YOUR TASK: For this exercise, repeat every line of the material exactly.

SOURCE DATA:
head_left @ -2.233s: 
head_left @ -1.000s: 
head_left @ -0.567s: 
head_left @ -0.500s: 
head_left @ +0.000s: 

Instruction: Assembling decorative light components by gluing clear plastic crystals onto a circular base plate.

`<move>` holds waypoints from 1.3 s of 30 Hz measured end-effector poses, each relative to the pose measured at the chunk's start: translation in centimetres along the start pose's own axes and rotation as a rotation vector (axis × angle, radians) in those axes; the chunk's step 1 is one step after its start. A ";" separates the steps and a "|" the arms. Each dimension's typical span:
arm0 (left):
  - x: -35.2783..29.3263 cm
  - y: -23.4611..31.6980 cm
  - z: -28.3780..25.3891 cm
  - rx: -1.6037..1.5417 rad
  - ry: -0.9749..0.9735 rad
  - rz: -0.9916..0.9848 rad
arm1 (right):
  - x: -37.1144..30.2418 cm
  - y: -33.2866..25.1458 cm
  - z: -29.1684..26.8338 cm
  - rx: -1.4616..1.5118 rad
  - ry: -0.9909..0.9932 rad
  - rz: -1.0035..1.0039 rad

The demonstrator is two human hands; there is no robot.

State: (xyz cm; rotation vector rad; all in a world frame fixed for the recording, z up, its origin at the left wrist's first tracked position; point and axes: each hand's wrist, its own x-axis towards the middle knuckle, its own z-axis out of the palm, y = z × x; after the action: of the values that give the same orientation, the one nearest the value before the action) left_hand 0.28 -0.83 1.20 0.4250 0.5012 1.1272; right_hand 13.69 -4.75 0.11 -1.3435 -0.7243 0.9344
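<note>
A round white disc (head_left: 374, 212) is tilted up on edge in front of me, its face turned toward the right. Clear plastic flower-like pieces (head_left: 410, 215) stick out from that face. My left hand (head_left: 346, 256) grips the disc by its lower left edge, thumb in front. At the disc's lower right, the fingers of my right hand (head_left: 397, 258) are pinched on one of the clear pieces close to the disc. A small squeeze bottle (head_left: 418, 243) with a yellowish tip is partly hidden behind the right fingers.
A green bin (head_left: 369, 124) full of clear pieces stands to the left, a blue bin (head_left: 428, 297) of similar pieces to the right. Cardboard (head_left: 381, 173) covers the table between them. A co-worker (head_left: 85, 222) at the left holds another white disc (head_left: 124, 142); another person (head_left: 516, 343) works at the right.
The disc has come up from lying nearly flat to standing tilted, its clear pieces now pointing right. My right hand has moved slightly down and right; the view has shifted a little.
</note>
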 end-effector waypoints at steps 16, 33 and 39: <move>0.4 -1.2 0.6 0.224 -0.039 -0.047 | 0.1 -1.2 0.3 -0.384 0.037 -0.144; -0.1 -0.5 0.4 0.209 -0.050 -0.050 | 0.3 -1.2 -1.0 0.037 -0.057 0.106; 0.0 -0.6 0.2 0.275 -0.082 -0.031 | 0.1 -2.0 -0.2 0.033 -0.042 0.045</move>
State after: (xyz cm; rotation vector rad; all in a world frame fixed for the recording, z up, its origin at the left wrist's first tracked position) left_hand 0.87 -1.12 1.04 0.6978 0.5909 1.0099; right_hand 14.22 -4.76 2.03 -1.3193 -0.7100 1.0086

ANSWER BELOW:
head_left @ -2.233s: 
head_left @ -1.000s: 
head_left @ -0.567s: 
head_left @ -0.500s: 
head_left @ +0.000s: 

Instruction: Assembling decorative light components by gluing clear plastic crystals onto a circular base plate.

`<move>` holds waypoints from 1.3 s of 30 Hz measured end-effector poses, each relative to the pose measured at the chunk's start: translation in centimetres along the start pose's own axes and rotation as a rotation vector (axis × angle, radians) in those axes; the chunk's step 1 is one step after its start. A ";" separates the steps and a "|" the arms. Each dimension's typical span:
arm0 (left):
  - x: -35.2783..29.3263 cm
  - y: -23.4611..31.6980 cm
  - z: -28.3780..25.3891 cm
  - rx: -1.6037..1.5417 rad
  - ry: -0.9749..0.9735 rad
  - rz: -0.9916..0.9848 rad
arm1 (right):
  - x: -37.1144..30.2418 cm
  - y: -33.2866..25.1458 cm
  - z: -29.1684..26.8338 cm
  - rx: -1.4616..1.5118 rad
  - ry: -0.9909..0.9932 rad
  - rz: -1.0035..1.0039 rad

The demonstrator is two human hands; there is no robot.

State: (xyz cm; rotation vector rad; all in a world frame fixed for the recording, z up, its origin at the left wrist's first tracked position; point and axes: each hand's wrist, its own x-axis towards the middle knuckle, its own z-axis out of the palm, y = z × x; after the action: of the values that give the same orientation, the one nearest the value before the action) left_hand 0.28 -0.83 1.20 0.4250 0.5012 1.1272; right_hand 13.69 -4.75 0.11 -1.3435 -0.7243 0.9344
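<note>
A round white disc (head_left: 374, 212) is tilted up on edge in front of me, its face turned toward the right. Clear plastic flower-like pieces (head_left: 410, 215) stick out from that face. My left hand (head_left: 346, 256) grips the disc by its lower left edge, thumb in front. At the disc's lower right, the fingers of my right hand (head_left: 397, 258) are pinched on one of the clear pieces close to the disc. A small squeeze bottle (head_left: 418, 243) with a yellowish tip is partly hidden behind the right fingers.
A green bin (head_left: 369, 124) full of clear pieces stands to the left, a blue bin (head_left: 428, 297) of similar pieces to the right. Cardboard (head_left: 381, 173) covers the table between them. A co-worker (head_left: 85, 222) at the left holds another white disc (head_left: 124, 142); another person (head_left: 516, 343) works at the right.
The disc has come up from lying nearly flat to standing tilted, its clear pieces now pointing right. My right hand has moved slightly down and right; the view has shifted a little.
</note>
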 end-effector waypoints at steps 16, 33 and 39: <move>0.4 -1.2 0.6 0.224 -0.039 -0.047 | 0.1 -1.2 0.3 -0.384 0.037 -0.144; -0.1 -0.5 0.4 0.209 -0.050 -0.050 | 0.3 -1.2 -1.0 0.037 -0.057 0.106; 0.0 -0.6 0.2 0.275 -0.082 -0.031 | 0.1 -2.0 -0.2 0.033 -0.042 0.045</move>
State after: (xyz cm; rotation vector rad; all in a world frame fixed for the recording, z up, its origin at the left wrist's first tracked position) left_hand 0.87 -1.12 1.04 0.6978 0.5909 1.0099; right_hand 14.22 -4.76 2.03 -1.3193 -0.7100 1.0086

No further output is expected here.